■ **WHAT YOU ARE ASKED TO DO**:
Give back the whole listing below exactly.

(PROVIDED MATERIAL)

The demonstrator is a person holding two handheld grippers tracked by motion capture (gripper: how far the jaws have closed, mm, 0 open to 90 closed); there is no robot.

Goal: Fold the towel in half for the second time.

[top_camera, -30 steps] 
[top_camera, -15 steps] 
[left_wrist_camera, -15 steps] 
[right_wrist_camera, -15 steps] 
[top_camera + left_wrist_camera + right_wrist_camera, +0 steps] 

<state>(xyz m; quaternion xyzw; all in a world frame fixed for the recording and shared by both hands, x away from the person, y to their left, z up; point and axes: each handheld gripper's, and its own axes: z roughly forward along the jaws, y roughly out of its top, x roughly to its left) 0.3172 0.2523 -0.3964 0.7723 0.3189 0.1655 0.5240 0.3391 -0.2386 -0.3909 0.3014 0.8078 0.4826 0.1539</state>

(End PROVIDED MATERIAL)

■ **WRITTEN REPLY**:
The demonstrator is a person holding two handheld grippers tracked by motion capture (gripper: how far the jaws have closed, mm, 0 open to 90 closed); there is no robot.

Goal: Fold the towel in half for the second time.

[top_camera, -30 steps] 
[top_camera, -15 steps] 
[left_wrist_camera, -15 steps] 
[right_wrist_camera, -15 steps] 
[top_camera + left_wrist_camera + right_wrist_camera, +0 steps] 

<state>(xyz m; quaternion xyzw; all in a world frame fixed for the recording and shared by both hands, x away from the person, y to their left, z up; point and axes: each handheld gripper's, and its own axes: z roughly forward along the jaws, y roughly out of its top, x roughly to its left) 0.3172 0.2523 -0.3964 0.7723 0.3189 0.1655 0.5240 0.3391 -0.2386 -0.3909 0.3014 0.8078 0.4826 0.1539</state>

No further output is required for this exercise.